De entre as obras oriundas de colecções particulares, o Retrato Equestre do 3º Duque do Cadaval, de Pierre-Antoine Quillard (c. 1704-1733, pintor régio de D. João V) é apontado por Nuno Vassalo e Silva como «o mais notável retrato de aparato executado em Portugal na primeira metade do séc. XVIII»; enquanto o Retrato de Princesa de Holstein como a Deusa Diana, atribuído a A. R. Mengs, é um curioso e ingénuo testemunho das modas do tempo. Adiante, o Retrato da Duquesa do Cadaval e Filhos, pelo veneziano Domenico Pellegrini (1804), fixa outro modelo de elegância cortesã, que influenciou Domingos Sequeira, enquanto o Retrato do Duque de Palmela e Família pelo vienense Ferdinand Krumholz (1847) é uma «conversation piece» que aparenta surpreender a intimidade doméstica com uma minúcia hiperrealista.
É a função social do retrato, a sua relação com a representação do poder, que a escolha inicial de Gulbenkian e a concepção adoptada para a montagem sublinham.
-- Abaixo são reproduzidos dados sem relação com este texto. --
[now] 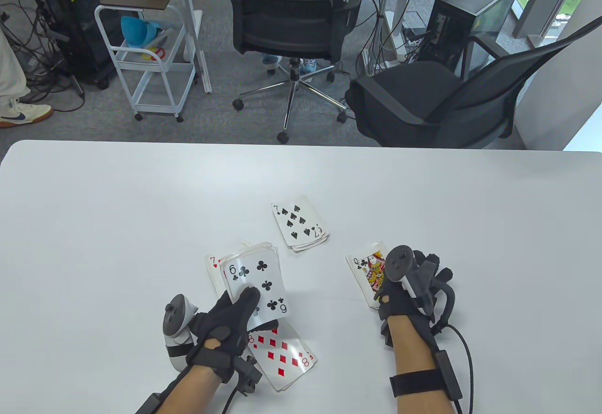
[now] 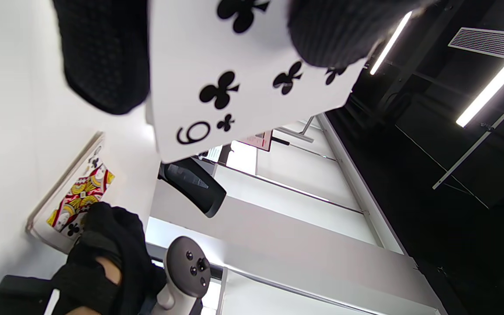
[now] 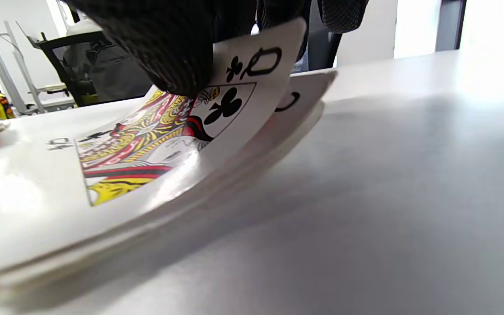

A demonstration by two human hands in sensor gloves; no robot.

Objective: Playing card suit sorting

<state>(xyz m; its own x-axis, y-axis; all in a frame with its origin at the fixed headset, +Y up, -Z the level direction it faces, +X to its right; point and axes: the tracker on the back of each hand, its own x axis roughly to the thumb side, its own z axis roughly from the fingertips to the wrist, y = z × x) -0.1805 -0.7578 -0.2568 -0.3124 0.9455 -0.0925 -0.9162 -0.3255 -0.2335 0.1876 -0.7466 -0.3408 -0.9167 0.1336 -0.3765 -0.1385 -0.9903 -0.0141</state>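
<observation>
Four groups of glossy white playing cards lie on the smooth white table: a spade pile topped by a seven, a diamond pile showing an eight, a heart seven, and a club pile under a queen of clubs. The black-gloved left hand grips a deck faced by the six of clubs. The gloved right hand pinches the queen's lifted edge.

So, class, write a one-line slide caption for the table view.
Left hand holds a deck topped by the six of clubs; right hand sets down the queen of clubs.
</observation>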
De Van Dick e Rembrandt a Degas, com possíveis prolongamentos contemporâneos, seria possível seguir outras ambições, na busca da singularidade de um rosto e da singularidade da pintura.
O catálogo inclui um ensaio de José Gil e análises sectoriais de Jean-françois Lhote, Luís de Moura Sobral, John Hayes e Raquel Henriques da Silva, para além de comentários detalhados sobre todas as obras.